DETAILED ACTION
Claims 1-20 are pending.
The office acknowledges the following papers:
IDS filed on 5/8/2025,
Claims and remarks filed on 9/8/2025.
Withdrawn objections and rejections
The specification objection has been withdrawn.
New Claim Rejections - 35 USC § 103
In the event the determination of the status of the application as subject to AIA 35 U.S.C. 102 and 103 (or as subject to pre-AIA 35 U.S.C. 102 and 103) is incorrect, any correction of the statutory basis for the rejection will not be considered a new ground of rejection if the prior art relied upon, and the rationale supporting the rejection, would be the same under either status.
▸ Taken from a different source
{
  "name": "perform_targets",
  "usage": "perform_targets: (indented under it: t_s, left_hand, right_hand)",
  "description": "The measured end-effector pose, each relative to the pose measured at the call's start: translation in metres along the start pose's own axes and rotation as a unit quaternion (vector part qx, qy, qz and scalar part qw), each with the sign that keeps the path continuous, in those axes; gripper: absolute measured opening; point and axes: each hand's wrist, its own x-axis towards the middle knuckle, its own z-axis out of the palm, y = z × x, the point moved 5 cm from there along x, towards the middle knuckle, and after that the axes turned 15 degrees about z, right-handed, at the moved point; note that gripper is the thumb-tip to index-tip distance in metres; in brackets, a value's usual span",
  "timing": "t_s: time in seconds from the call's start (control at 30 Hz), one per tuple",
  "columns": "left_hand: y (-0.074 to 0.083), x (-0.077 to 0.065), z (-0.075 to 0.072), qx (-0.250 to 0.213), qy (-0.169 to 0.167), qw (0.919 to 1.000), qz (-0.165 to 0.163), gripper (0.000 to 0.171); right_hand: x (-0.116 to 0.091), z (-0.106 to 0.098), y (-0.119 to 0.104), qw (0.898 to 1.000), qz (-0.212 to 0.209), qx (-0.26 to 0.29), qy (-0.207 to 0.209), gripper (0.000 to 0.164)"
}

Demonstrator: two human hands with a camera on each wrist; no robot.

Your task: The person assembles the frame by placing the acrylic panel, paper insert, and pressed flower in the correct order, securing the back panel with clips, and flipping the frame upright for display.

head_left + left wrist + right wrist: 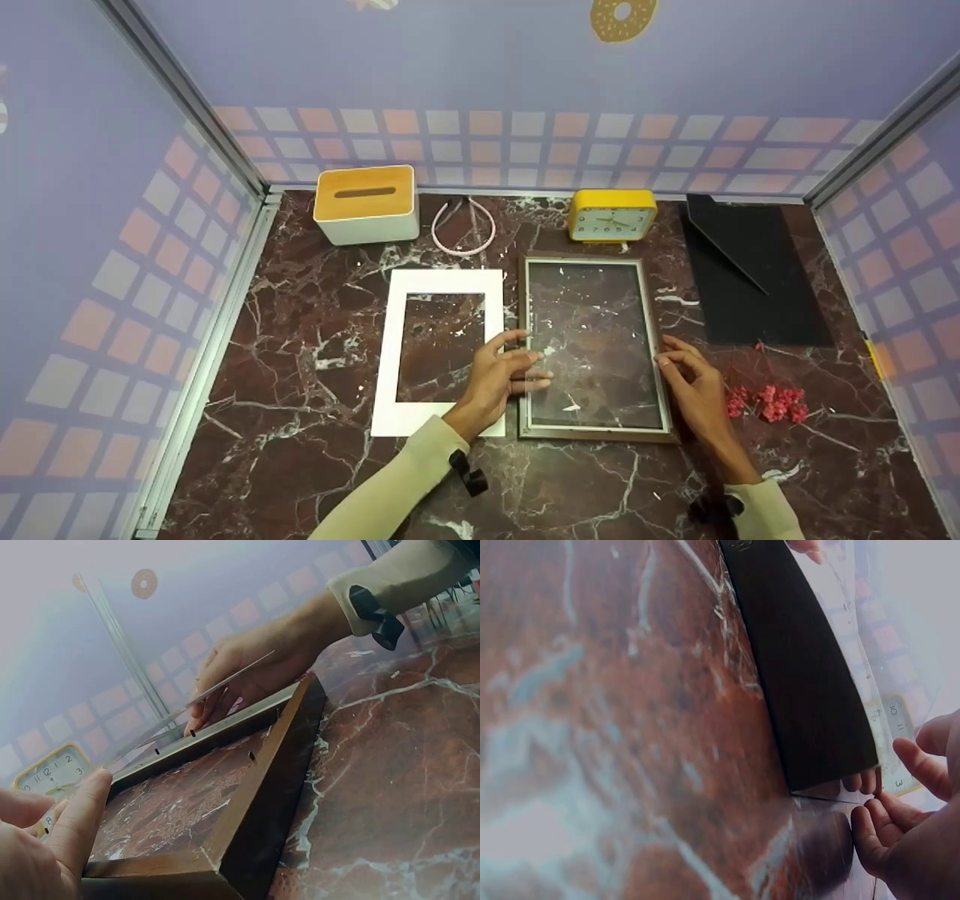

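A brown picture frame point(600, 435) lies on the marble-patterned table, small dark tabs along its inner edge in the left wrist view. Over its opening is a thin clear pane point(589, 337), seen edge-on and raised above the frame in the left wrist view. My left hand point(499, 379) holds the pane by its left side, some fingertips showing through it. At the opposite side my right hand point(694, 390) pinches the pane's edge beside the frame's right rail. A white mat board point(384, 375) with a rectangular cutout lies left of the frame, partly under my left hand.
Behind stand a tissue box point(367, 225), a pale hoop like a headband point(463, 253) and a yellow clock point(611, 217). At the right lies a black backing board point(772, 315) with a raised flap, and red flowers point(780, 403) sit near my right wrist. Walls enclose the table.
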Motion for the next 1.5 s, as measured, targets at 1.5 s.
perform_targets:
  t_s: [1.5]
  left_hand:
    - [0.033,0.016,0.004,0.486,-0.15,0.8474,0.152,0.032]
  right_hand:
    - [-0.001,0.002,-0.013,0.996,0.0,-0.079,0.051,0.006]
The following is a quotation of 35 U.S.C. 103 which forms the basis for all obviousness rejections set forth in this Office action:
A patent for a claimed invention may not be obtained, notwithstanding that the claimed invention is not identically disclosed as set forth in section 102 of this title, if the differences between the claimed invention and the prior art are such that the claimed invention as a whole would have been obvious before the effective filing date of the claimed invention to a person having ordinary skill in the art to which the claimed invention pertains. Patentability shall not be negated by the manner in which the invention was made.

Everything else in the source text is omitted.